Directions for this task -
Reproduce the listing below without any change.

Raw data -
----------------------------------------

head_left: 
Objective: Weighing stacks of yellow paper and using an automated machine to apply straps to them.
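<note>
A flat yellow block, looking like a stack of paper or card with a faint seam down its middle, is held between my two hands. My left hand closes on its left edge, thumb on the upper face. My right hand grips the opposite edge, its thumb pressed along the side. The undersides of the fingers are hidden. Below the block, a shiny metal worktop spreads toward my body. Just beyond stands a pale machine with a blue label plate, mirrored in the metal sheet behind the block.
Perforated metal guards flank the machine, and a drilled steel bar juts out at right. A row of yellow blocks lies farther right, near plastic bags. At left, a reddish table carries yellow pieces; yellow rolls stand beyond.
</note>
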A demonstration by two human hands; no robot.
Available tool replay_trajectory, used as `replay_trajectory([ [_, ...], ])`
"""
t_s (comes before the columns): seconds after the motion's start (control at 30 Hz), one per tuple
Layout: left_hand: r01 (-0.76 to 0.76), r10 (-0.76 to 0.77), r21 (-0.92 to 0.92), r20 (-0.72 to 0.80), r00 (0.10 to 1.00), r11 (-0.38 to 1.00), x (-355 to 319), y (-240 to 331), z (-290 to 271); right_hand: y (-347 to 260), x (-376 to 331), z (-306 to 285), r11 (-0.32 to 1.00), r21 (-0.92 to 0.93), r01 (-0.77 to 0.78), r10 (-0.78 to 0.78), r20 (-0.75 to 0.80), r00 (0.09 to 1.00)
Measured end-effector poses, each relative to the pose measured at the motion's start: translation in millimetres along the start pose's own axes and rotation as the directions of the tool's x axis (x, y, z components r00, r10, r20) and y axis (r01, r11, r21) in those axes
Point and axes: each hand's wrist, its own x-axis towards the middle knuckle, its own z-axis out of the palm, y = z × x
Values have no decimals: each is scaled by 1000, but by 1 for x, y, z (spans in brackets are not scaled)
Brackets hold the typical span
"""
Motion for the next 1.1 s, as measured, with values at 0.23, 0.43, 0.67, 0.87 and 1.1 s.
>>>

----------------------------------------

Exercise output -
head_left: 
Objective: Weighing stacks of yellow paper and using an automated machine to apply straps to them.
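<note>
A flat yellow block, looking like a stack of paper or card with a faint seam down its middle, is held between my two hands. My left hand closes on its left edge, thumb on the upper face. My right hand grips the opposite edge, its thumb pressed along the side. The undersides of the fingers are hidden. Below the block, a shiny metal worktop spreads toward my body. Just beyond stands a pale machine with a blue label plate, mirrored in the metal sheet behind the block.
Perforated metal guards flank the machine, and a drilled steel bar juts out at right. A row of yellow blocks lies farther right, near plastic bags. At left, a reddish table carries yellow pieces; yellow rolls stand beyond.
</note>
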A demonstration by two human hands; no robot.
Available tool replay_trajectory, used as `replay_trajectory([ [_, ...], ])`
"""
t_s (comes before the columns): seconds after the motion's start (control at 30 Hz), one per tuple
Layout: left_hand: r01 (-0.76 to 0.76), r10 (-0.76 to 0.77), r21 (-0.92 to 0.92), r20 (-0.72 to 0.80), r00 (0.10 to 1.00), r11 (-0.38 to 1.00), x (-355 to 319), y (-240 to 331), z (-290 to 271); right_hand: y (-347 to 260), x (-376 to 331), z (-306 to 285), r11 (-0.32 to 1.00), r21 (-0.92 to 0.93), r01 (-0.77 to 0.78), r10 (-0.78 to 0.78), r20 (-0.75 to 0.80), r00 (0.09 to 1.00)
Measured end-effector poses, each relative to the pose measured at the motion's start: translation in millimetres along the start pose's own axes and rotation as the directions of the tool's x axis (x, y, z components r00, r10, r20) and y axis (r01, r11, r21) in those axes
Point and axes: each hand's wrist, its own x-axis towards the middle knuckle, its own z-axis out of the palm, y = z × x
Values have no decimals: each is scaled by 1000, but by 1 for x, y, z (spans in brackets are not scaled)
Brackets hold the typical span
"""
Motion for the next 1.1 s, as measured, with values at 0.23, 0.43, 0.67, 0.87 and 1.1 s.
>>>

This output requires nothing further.